Ein Werk von Bürgern für Bürger

Der Heimatkalender 2020 für Reichenbach und Umgebung vereint Geschichte und Geschichten. Berichtet wird vom Kriegsende 1945 ebenso wie vom Automobilbau in Mylau.

Reichenbach.

Verbunden mit Darbietungen des Männerchores "Liederkranz" Rotschau, der seit 150 Jahren besteht, ist am Dienstagabend im gut besuchten Alten Wasserwerk im Park der Generationen der Heimatkalender 2020 für Reichenbach und Umgebung vorgestellt worden.

Wolfgang Viebahn, Leiter des Redaktionskollektivs, verwies in seinem Vortrag darauf, dass der dritte Jahrgang mit 168 Seiten noch umfangreicher als im Vorjahr ist. In einer Auflage von 1500 Stück erschienen, verstehe er sich als "Gemeinschaftswerk von Bürgern für Bürger". Für 2021 habe man schon die Hälfte des Materials zusammen. Der Heimatkalender wird von fünf Vereinen herausgegeben: Aqua et Natura Reichenbach, Gewerbeverein Reichenbach, Kulturbund Lengenfeld, Landesverein Sächsischer Heimatschutz und Neuberin-Gesellschaft. Er vereint in sich Heimatgeschichte, Naturkunde, Mundart, Erlebtes, Gereimtes und Humorvolles.

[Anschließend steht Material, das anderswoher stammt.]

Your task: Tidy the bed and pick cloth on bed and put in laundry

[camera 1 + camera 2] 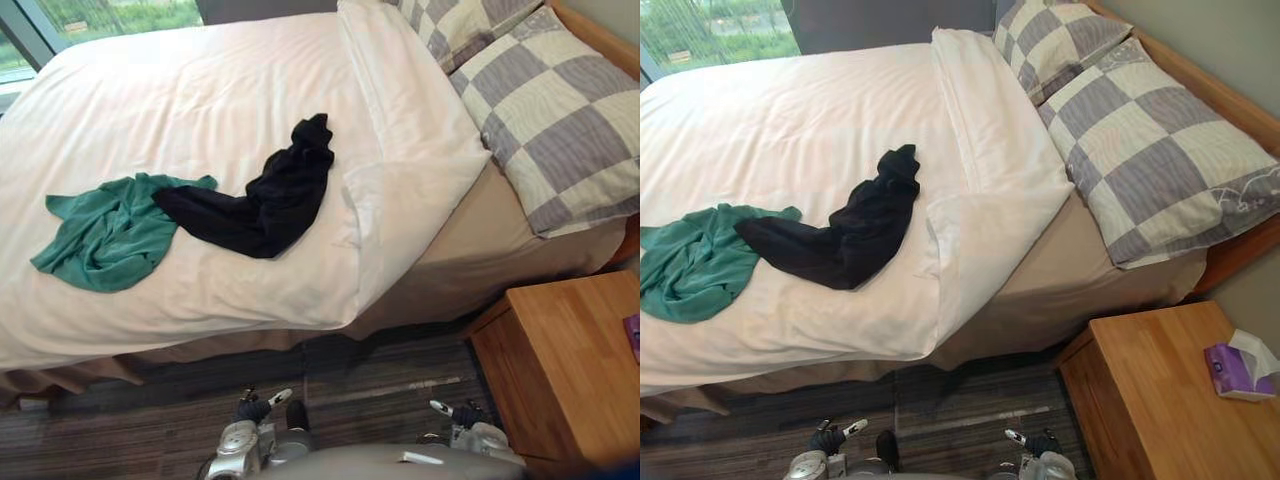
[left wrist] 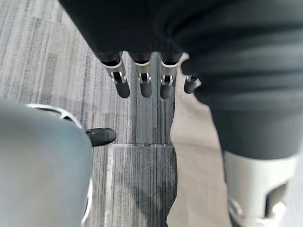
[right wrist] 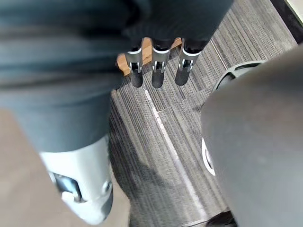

Zwei zentrale Themen prägen den Kalender für 2020: Zum einen widmet sich ein Sammelbeitrag von sieben Autoren dem Ende des Zweiten Weltkrieges in und um Reichenbach. Dazu, so Viehbahn, sei im nächsten Jahr auch ein Buch geplant. Zum anderen ein Artikel zum Jahr der Industriekultur in Sachsen, der erhellt, wie die Industrialisierung im 19. Jahrhundert das Leben im nördlichen Vogtland veränderte.

Der Leser erfährt Frappierendes über den fast vergessenen Automobilbau im Cyklon-Werk in Mylau, über ein seltenes Fundstück beim Reichenbacher Oldtimer-Teilmarkt oder über den jüngsten Kriegsgefangenen der Amerikaner 1945 in Irfersgrün. Weitere Beiträge befassen sich mit dem Konstrukteur der Göltzschtalbrücke, der Tuchfabrik Moritz Weidenmüller in Lengenfeld, den Netzschkauer Neubauernhöfen, dem Rittergut Reuth, dem Vorwerk Oberneumark, mit 65 Jahren Kulturhaus Irfersgrün, 100 Jahren Badespaß in Neumark sowie den Jubiläen der Neumarker Schulen. Zehn Jahre Förderverein Parkanlagen Reichenbach und 55 Jahre Modelleisenbahnclub Netzschkau werden ebenso beleuchtet wie die Historie des Reichenbacher Gewerbevereins. Es gibt Neues über die Neuberin und Sagen aus Schönbach. Reflektiert wird die Geschichte der jüdischen Familie Beutler aus Reichenbach. Die Mylauer Ehrenbürger Adolf Förster, Josef Wetzl und Gotthold Lange werden vorgestellt sowie der 80. Geburtstag von Professor Siegfried Kluge aus Neumark und der 100. Geburtstag des Bahnbetriebswerk-Vorstehers Heinz Hardtke gewürdigt. Zu erfahren ist Interessantes über die gefiederten Wintergäste aus dem Norden. Im Kalendarium werden zudem Gewerbebetriebe der Region vorgestellt.

Der Heimatkalender 2020 für Reichenbach und Umgebung kann, so hieß es, zum Preis von 5 Euro unter anderem im örtlichen Buchhandel, im Neuberin-Museum Reichenbach und in der "Scheune" in Oberreichenbach erworben werden.